The Kamyshin Watermelon Festival (Russian: Камышинский арбузный фестиваль) is an annual Russian entertainment festival held in the city of Kamyshin in the Volgograd Oblast. Similar to the Moscow City Day celebrations, the festival is held on the city's birthday in late August and honors the city's claim to fame – Watermelons, of which it officially known to be the country's watermelon capital. Concerts, exhibitions and sales are organized in every town square all day long, including a huge civilian parade which includes marching bands and giant floats.

==History==
The festival revolves around a historical event that occurred in 1722, when Peter the Great visited the city which was, at that time named Dmitrievsk.
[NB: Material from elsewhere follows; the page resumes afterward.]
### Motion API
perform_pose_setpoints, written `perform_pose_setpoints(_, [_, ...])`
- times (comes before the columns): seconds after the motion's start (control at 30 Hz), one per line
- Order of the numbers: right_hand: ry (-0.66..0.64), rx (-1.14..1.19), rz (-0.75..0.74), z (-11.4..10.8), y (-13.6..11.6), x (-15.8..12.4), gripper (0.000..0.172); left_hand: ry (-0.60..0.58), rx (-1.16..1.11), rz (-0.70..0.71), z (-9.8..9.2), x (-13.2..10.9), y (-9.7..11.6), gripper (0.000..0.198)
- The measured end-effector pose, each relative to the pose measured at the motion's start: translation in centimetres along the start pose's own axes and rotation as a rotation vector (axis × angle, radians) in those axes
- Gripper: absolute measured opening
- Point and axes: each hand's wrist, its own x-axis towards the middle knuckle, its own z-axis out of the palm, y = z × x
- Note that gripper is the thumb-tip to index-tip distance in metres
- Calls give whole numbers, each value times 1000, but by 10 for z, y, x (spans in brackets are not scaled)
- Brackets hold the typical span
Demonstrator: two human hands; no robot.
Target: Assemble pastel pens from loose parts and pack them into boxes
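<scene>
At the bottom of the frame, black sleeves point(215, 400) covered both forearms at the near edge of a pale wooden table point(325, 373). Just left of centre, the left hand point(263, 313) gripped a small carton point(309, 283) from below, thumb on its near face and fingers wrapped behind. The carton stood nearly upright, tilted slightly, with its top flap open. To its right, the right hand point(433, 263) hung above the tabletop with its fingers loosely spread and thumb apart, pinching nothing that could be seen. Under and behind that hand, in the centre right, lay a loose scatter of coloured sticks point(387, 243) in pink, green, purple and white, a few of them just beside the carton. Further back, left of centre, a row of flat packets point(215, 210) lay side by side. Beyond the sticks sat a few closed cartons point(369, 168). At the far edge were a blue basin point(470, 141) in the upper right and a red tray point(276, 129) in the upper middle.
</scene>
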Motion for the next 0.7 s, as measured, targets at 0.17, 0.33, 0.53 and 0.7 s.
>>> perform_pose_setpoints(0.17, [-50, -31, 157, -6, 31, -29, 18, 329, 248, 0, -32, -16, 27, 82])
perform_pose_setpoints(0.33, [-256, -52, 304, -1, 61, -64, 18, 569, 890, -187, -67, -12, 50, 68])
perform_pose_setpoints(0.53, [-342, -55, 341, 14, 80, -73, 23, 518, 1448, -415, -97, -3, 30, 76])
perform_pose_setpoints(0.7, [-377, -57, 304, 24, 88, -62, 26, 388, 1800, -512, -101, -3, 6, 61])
During the visit, he exclaimed "Very good fruit!" after eating a local watermelon. In 2007, the first watermelon festival was organized by the Business System Group of Companies in the bay of the Kamyshinka River in front of the Borodino Bridge. Then the festival brought together about a thousand canes and guests of the city. Since 2008, the Administration of the City of Kamyshin has been the main organizer of the festival. New competitions are introduced every couple of years, with one being introduced as recently as 2017.

==Organization==
The motto of the festival changes every year, determining the theme of the main festival events. Many tourists regularly take part in the Kamyshin Watermelon Festival. According to various estimates, from 20 to 30 thousand people attend the festival, with guests come from Saratov, Moscow, Astrakhan, Krasnodar, as well as countries near and far abroad (Ukraine, Kazakhstan, Germany, France). The guest of honor of the festival is the Governor of Volgograd Oblast. In the carnival procession, a watermelon parade takes place, during which 4,000 people participate and more than 20 enterprises exhibit their ceremonial columns. More than 60 tons of watermelons are brought to the square for the festival. The record holder of the Festival is a watermelon weighing 21.7 kg, which received the first prize in 2014.